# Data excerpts
++++
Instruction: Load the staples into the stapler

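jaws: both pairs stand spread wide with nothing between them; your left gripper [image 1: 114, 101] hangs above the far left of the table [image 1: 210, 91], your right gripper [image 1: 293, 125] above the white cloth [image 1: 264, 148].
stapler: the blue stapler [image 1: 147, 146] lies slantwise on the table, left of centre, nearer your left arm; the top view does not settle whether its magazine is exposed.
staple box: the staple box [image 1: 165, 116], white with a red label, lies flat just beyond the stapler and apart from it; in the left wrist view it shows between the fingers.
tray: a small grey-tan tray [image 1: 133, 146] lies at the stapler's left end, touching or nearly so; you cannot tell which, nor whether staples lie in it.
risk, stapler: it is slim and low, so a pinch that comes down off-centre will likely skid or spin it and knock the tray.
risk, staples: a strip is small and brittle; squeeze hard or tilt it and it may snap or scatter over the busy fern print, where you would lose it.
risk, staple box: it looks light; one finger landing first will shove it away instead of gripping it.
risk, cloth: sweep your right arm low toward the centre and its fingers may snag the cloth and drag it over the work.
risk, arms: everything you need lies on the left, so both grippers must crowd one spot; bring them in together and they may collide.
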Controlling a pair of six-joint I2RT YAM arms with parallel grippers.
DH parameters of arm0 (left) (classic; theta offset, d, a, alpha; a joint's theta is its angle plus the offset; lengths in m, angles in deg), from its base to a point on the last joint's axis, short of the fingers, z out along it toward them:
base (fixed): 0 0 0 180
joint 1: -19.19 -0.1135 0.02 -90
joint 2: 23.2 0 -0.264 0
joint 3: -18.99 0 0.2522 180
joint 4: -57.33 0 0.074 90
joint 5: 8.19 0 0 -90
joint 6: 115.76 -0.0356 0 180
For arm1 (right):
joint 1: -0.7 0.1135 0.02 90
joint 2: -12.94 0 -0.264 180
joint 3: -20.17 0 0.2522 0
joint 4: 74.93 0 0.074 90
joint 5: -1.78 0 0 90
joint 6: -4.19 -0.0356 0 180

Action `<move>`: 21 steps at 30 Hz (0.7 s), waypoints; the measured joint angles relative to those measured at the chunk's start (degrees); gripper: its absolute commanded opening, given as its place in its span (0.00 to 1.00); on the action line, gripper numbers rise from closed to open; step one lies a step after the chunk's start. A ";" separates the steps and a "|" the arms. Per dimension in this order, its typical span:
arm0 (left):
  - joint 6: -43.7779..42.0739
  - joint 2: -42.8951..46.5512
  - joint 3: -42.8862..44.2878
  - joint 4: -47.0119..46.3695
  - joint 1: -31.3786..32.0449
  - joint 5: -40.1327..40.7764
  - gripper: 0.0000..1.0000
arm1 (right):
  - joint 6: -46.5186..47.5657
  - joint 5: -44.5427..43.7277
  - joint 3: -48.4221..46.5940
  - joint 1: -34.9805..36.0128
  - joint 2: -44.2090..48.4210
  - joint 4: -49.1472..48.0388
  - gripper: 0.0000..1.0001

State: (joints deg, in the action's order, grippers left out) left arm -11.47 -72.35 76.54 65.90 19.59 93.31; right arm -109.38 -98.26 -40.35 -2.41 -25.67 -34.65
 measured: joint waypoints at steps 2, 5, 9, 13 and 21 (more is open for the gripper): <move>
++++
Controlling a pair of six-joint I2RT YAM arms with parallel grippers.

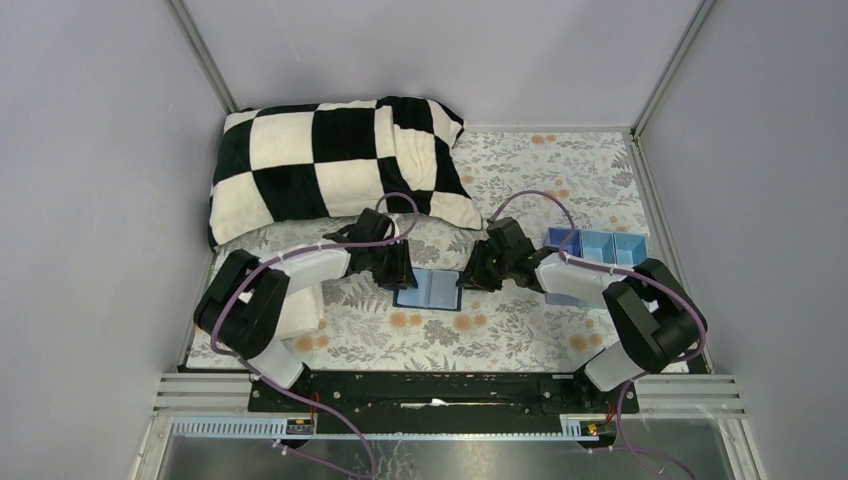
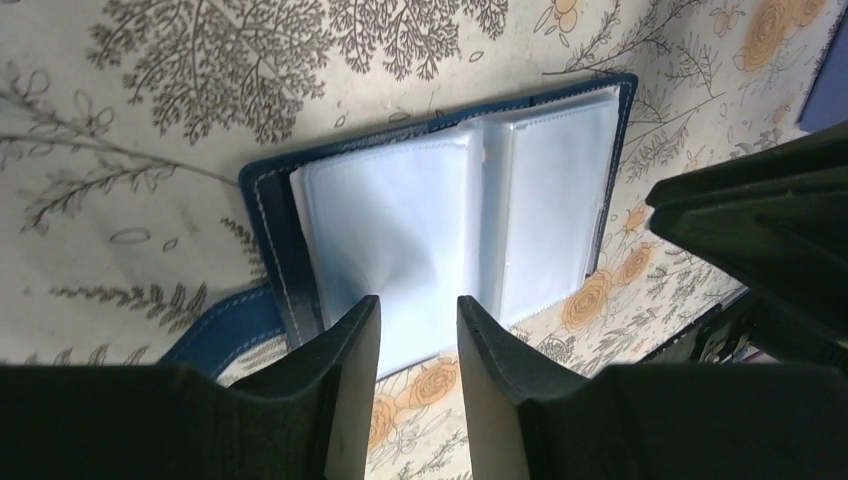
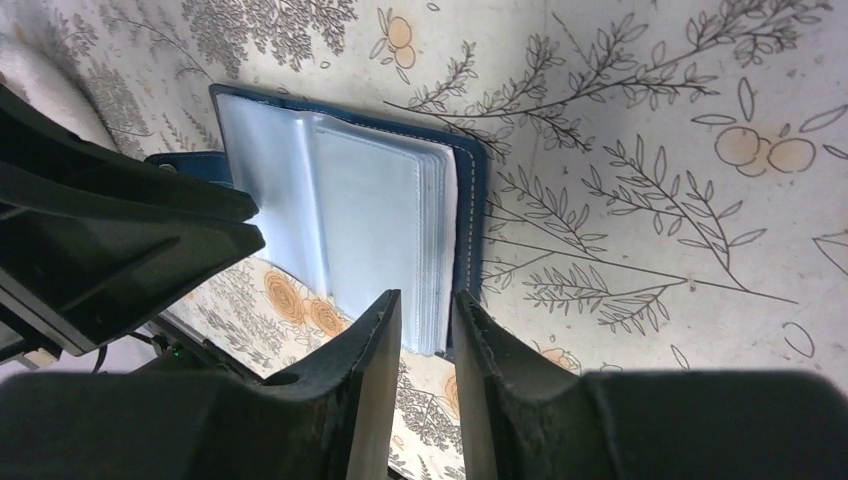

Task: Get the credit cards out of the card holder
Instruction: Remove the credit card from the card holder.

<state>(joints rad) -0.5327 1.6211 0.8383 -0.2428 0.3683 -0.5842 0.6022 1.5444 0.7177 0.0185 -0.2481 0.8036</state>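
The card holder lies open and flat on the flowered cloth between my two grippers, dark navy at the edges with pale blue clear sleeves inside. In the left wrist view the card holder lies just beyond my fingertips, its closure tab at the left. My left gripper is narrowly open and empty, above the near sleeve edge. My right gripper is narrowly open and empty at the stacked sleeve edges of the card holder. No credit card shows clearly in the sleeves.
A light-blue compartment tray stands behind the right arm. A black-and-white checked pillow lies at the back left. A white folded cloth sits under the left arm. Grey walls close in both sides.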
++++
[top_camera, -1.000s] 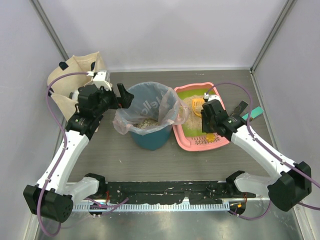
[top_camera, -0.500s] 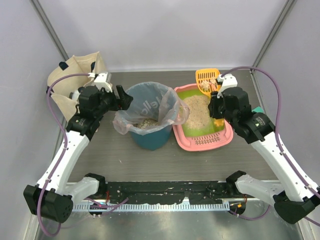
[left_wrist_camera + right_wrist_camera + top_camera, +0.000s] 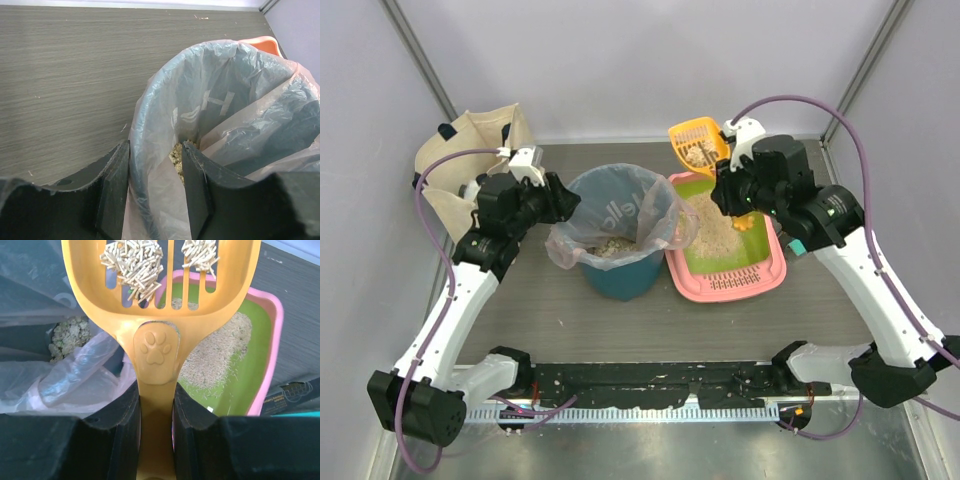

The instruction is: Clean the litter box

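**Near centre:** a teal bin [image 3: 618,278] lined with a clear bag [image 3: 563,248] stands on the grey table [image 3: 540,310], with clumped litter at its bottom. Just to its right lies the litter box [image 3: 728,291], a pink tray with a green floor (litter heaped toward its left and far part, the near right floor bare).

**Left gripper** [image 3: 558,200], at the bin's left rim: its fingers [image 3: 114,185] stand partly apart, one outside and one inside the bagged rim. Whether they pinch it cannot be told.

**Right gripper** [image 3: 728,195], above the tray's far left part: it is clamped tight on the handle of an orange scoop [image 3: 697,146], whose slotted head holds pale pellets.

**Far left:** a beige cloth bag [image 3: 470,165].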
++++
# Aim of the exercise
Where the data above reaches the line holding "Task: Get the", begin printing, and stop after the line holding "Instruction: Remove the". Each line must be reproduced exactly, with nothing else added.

# Task result
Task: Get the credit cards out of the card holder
Instruction: Remove the credit card from the card holder.

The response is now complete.